An vielen Stellen geht sein Buch stärker in Tiefe, als es frühere Studien getan haben. Dies gilt vor allem für die Auseinandersetzung mit den philosophischen und religiösen Voraussetzungen der Mission im 16. Jahrhundert. Die Jesuiten bekamen es in Japan und Indien mit einer Vielzahl an philosophischen Systemen, religiösen Lehren und rituellen Praktiken zu tun, die sie in ihrer Komplexität und Vielschichtigkeit noch nicht überschauen konnten. Winnerling betont daher vor allem die Schwierigkeiten und das Scheitern interkultureller Verständigung zwischen Christen und Andersgläubigen.
Um den Ursachen transkulturellen Nichtverstehens auf den Grund zu gehen, wechselt Winnerling im 6. Kapitel die Untersuchungsebene und eröffnet eine vergleichende Sicht auf asiatische und europäische Konzeptionen von "Vernunft" und "Logik". Es fallen nun viele Namen indischer und ostasiatischer Philosophen, von Gaṅgeśa Upādhyāya und seinem Navya-Nyāya (12. Jahrhundert) bis zu Zhu Xi (13. Jahrhundert) und den Texten des chinesisch-japanischen Neokonfuzianismus, die den europäischen Denktraditionen des 16. Jahrhunderts gegenübergestellt werden. Es kann nicht überraschen, dass der Verfasser am Ende seiner Ausführungen zu dem Ergebnis kommt, dass es viele Wege gebe, vernünftig und logisch zu denken, ohne dass diese Wege notwendig aufeinander zurückführbar sein müssen. "Wir haben die Suche nach der adamitischen Sprache aufgegeben. Es ist Zeit, auch den Glauben an die adamitische Logik abzulegen", lautet daher sein Resümee (290). Damit philosophiert Winnerling ein wenig über die Köpfe seiner frühneuzeitlichen Akteure hinweg, doch es ist richtig, daran zu erinnern, dass Philosophie und Erkenntnistheorie keine europäischen Erfindungen sind, sondern vielfältige historische Ursprünge und Ausprägungen haben.
Zu fragen bleibt hingegen, ob mit der Feststellung dessen, was die Jesuiten in Indien oder Japan noch nicht verstanden haben, wirklich alles Notwendige über die Mission gesagt ist. Eher irritierend sind auch gelegentliche Sprachspielereien im Buch, wie das notorisch mit Bindestrich geschriebene Wort "tat-sächlich" oder Neologismen wie "AnthropoLogik", die verzichtbar erscheinen, weil sie meines Erachtens keine neuen Einsichten vermitteln. Zudem hätte insgesamt deutlicher herausgearbeitet werden können, wie weit die Jesuiten in Wahrheit davon entfernt gewesen sind, in ihren asiatischen Ordensprovinzen kleine Gottesstaaten zu errichten. Verglichen mit dem Islam war die Verbreitung des Christentums in den meisten Teilen Asiens (die Philippinen ausgenommen) jedenfalls ein grandioser Misserfolg. Und gerade weil die Missionare im 16. Jahrhundert in fast jeder Hinsicht auf die kolonialen Strukturen des portugiesischen Estado da Índia angewiesen waren, mussten ihre eigenen Organisationsstrukturen vor Ort ebenso fragil bleiben wie das koloniale Gehäuse, das sie beherbergte. Der "Estado do Jesus" (so die Überschrift des Abschlusskapitels) war weithin nur ein jesuitischer Wunschtraum.

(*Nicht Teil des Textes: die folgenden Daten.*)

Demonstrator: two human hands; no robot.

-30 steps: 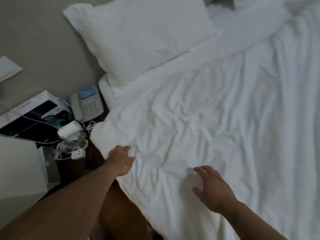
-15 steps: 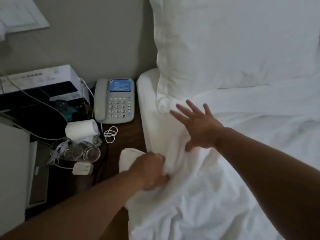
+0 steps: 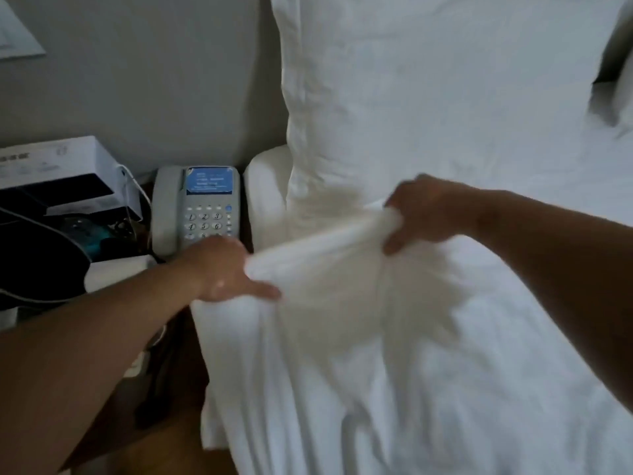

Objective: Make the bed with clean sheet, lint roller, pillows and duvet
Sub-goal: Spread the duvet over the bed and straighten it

Mit Vernunft und Imperium hat Tobias Winnerling trotz vereinzelter Schwächen eine anregende Studie über die Anfangsphase der jesuitischen Mission in Indien und Japan vorgelegt, die sich bemüht, die eurozentrischen Befangenheiten mancher früherer missionsgeschichtlicher Arbeiten zu überwinden.